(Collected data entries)
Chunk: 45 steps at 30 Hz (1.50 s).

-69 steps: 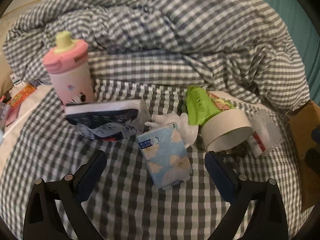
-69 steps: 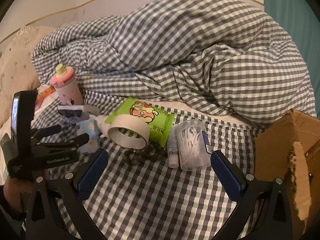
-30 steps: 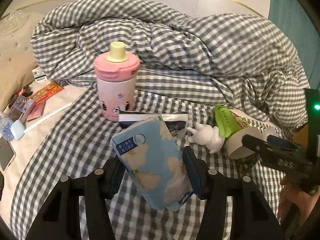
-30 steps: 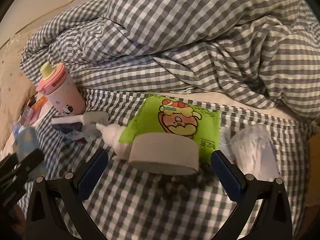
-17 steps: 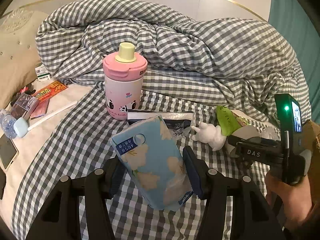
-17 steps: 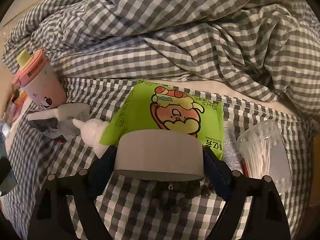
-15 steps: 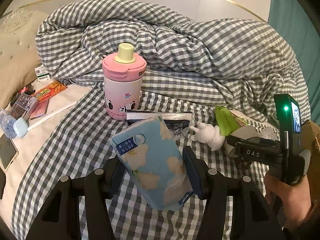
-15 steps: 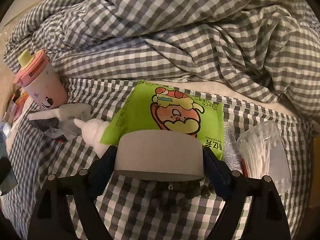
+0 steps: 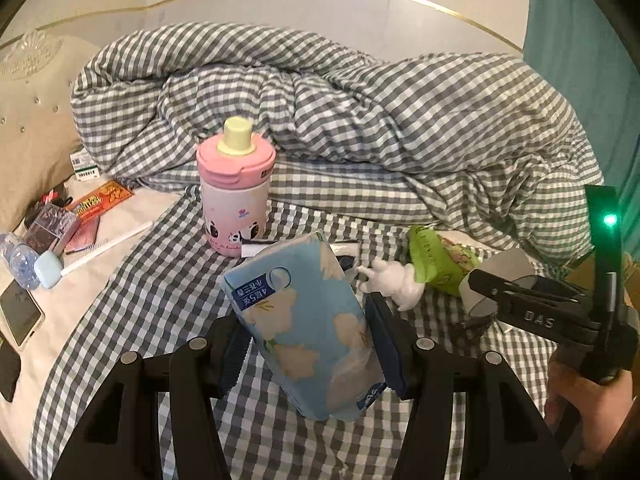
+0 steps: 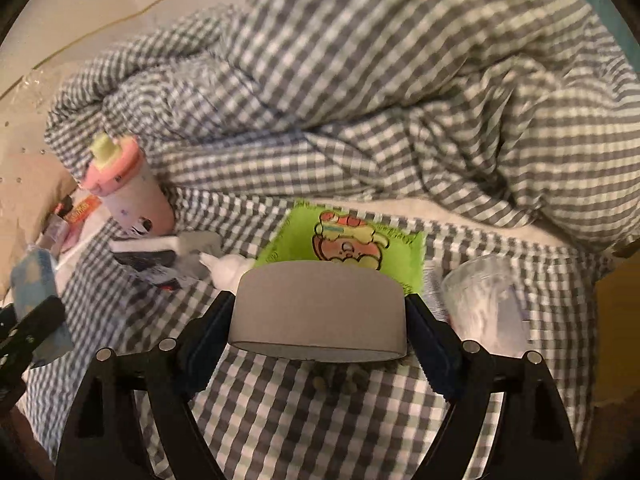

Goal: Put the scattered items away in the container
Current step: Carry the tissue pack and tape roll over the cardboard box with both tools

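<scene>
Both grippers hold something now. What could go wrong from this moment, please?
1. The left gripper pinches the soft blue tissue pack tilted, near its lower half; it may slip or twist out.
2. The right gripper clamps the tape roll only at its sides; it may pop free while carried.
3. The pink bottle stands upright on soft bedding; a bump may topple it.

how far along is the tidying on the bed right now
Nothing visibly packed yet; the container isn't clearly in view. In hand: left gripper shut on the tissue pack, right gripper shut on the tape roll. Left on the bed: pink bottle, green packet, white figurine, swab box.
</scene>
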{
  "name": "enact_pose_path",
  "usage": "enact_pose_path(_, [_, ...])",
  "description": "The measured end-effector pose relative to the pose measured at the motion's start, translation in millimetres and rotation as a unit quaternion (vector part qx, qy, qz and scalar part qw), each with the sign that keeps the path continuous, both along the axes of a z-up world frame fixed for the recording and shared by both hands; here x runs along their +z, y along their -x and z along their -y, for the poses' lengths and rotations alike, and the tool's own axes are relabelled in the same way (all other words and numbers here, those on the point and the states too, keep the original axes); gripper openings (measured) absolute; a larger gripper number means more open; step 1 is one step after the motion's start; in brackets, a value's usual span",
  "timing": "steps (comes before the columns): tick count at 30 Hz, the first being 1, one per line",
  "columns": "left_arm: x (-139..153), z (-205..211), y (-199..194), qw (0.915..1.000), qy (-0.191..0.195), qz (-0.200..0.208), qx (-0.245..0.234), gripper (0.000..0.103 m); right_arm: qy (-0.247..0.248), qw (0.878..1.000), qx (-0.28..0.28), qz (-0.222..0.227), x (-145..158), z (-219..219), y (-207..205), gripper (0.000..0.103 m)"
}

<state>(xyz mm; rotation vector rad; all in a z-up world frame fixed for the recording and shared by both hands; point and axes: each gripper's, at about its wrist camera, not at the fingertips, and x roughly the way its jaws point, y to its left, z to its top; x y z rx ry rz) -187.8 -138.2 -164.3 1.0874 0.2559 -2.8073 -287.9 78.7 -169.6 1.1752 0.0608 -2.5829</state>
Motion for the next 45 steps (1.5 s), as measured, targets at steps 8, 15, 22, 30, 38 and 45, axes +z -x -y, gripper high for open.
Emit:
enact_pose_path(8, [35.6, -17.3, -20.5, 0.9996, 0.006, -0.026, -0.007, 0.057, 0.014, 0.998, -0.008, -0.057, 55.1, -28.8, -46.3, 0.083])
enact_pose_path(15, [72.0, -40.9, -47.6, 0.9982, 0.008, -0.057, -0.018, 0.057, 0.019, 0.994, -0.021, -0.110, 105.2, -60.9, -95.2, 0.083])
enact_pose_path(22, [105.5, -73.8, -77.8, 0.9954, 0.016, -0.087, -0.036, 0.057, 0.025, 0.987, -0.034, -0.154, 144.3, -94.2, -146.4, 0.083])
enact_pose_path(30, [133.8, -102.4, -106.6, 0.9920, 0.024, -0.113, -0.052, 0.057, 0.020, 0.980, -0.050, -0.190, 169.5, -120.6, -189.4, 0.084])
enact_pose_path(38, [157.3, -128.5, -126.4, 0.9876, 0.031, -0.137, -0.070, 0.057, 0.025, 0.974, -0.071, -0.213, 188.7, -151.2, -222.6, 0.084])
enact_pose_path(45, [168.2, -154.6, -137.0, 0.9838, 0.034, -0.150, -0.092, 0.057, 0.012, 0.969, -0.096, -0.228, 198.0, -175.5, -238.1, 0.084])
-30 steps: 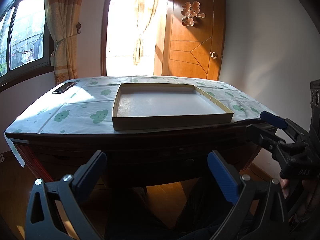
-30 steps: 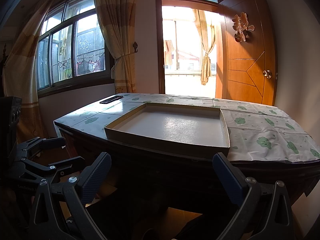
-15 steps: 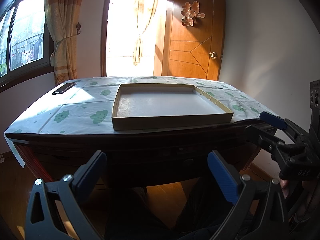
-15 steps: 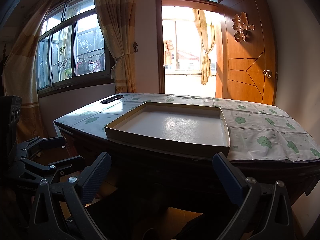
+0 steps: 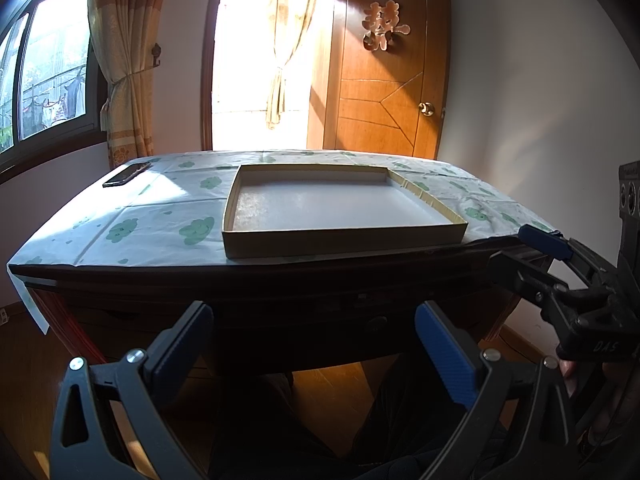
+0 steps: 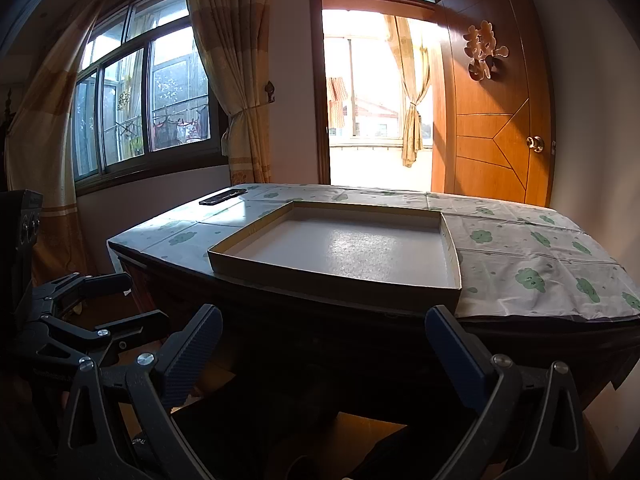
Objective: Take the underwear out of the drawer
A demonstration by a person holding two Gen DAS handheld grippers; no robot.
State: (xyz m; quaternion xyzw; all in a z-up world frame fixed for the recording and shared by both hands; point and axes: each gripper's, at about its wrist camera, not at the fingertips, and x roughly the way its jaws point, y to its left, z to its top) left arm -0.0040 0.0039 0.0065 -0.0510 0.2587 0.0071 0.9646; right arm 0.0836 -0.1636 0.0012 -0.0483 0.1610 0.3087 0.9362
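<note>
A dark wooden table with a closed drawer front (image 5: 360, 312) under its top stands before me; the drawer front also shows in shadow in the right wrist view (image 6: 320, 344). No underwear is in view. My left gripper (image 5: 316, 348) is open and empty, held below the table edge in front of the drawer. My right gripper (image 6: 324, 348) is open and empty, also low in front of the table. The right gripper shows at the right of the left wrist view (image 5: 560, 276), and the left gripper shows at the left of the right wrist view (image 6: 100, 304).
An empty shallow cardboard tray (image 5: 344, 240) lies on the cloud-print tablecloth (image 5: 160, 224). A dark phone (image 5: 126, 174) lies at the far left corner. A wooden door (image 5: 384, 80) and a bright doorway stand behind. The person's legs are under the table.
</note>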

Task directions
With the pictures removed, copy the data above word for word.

Answer to this task
Chunk: 45 steps at 30 Hz (1.50 s).

-69 steps: 
-69 steps: 
-30 steps: 
-30 steps: 
-17 steps: 
-17 steps: 
-15 steps: 
-15 steps: 
+0 steps: 
+0 steps: 

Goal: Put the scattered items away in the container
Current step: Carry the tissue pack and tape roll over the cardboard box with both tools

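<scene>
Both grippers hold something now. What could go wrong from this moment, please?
1. The left gripper pinches the soft blue tissue pack tilted, near its lower half; it may slip or twist out.
2. The right gripper clamps the tape roll only at its sides; it may pop free while carried.
3. The pink bottle stands upright on soft bedding; a bump may topple it.

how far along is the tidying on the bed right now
Nothing visibly packed yet; the container isn't clearly in view. In hand: left gripper shut on the tissue pack, right gripper shut on the tape roll. Left on the bed: pink bottle, green packet, white figurine, swab box.
</scene>
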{
  "name": "enact_pose_path",
  "usage": "enact_pose_path(_, [_, ...])",
  "description": "The measured end-effector pose relative to the pose measured at the motion's start, translation in millimetres and rotation as a unit quaternion (vector part qx, qy, qz and scalar part qw), each with the sign that keeps the path continuous, both along the axes of a z-up world frame fixed for the recording and shared by both hands; here x runs along their +z, y along their -x and z along their -y, for the poses' lengths and rotations alike, and the tool's own axes are relabelled in the same way (all other words and numbers here, those on the point and the states too, keep the original axes); gripper openings (measured) absolute; a larger gripper number means more open; step 1 is one step after the motion's start; in brackets, a value's usual span",
  "timing": "steps (comes before the columns): tick count at 30 Hz, the first being 1, one per line",
  "columns": "left_arm: x (-139..153), z (-205..211), y (-199..194), qw (0.915..1.000), qy (-0.191..0.195), qz (-0.200..0.208), qx (-0.245..0.234), gripper (0.000..0.103 m); right_arm: qy (-0.247..0.248), qw (0.878..1.000), qx (-0.28..0.28), qz (-0.222..0.227), x (-145..158), z (-219..219), y (-207..205), gripper (0.000..0.103 m)"
}

<state>(xyz mm; rotation vector rad; all in a z-up world frame fixed for the recording and shared by both hands; point and axes: each gripper's, at about its wrist camera, not at the fingertips, and x roughly the way its jaws point, y to its left, z to its top; x y z rx ry rz) -187.8 -138.2 -164.3 1.0874 0.2559 -2.8073 -287.9 78.7 -169.6 1.1752 0.0608 -2.5829</state>
Motion for the next 45 steps (1.5 s), as measured, targets at steps 8, 15, 22, 30, 38 and 45, axes +z -x -y, gripper high for open.
Emit:
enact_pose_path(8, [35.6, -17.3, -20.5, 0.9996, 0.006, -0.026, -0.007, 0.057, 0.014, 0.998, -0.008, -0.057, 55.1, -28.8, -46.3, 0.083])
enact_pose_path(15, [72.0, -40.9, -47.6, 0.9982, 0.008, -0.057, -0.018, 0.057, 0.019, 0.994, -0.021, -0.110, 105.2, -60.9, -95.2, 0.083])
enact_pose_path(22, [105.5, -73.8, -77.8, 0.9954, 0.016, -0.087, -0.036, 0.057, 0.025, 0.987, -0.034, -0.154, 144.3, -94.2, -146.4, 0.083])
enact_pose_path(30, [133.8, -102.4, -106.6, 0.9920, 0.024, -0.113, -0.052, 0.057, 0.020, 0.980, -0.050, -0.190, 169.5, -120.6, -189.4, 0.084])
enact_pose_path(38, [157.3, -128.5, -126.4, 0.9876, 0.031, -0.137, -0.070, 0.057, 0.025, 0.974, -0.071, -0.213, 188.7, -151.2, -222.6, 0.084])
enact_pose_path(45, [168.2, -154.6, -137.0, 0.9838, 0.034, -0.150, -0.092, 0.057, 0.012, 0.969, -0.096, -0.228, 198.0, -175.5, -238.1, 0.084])
-30 steps: 
-30 steps: 
-15 steps: 
-15 steps: 
+0 steps: 
+0 steps: 
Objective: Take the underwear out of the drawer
A demonstration by a person holding two Gen DAS handheld grippers; no robot.
State: (xyz m; quaternion xyzw; all in a z-up world frame fixed for the recording and shared by both hands; point and axes: each gripper's, at about its wrist camera, not at the fingertips, and x roughly the way its jaws point, y to its left, z to its top) left arm -0.0040 0.0039 0.0065 -0.0510 0.2587 0.0071 0.9646; right arm 0.0836 -0.1636 0.0012 -0.0483 0.1610 0.3087 0.9362
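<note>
A dark wooden table with a closed drawer front (image 5: 360, 312) under its top stands before me; the drawer front also shows in shadow in the right wrist view (image 6: 320, 344). No underwear is in view. My left gripper (image 5: 316, 348) is open and empty, held below the table edge in front of the drawer. My right gripper (image 6: 324, 348) is open and empty, also low in front of the table. The right gripper shows at the right of the left wrist view (image 5: 560, 276), and the left gripper shows at the left of the right wrist view (image 6: 100, 304).
An empty shallow cardboard tray (image 5: 344, 240) lies on the cloud-print tablecloth (image 5: 160, 224). A dark phone (image 5: 126, 174) lies at the far left corner. A wooden door (image 5: 384, 80) and a bright doorway stand behind. The person's legs are under the table.
</note>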

That is the complete answer to the exercise.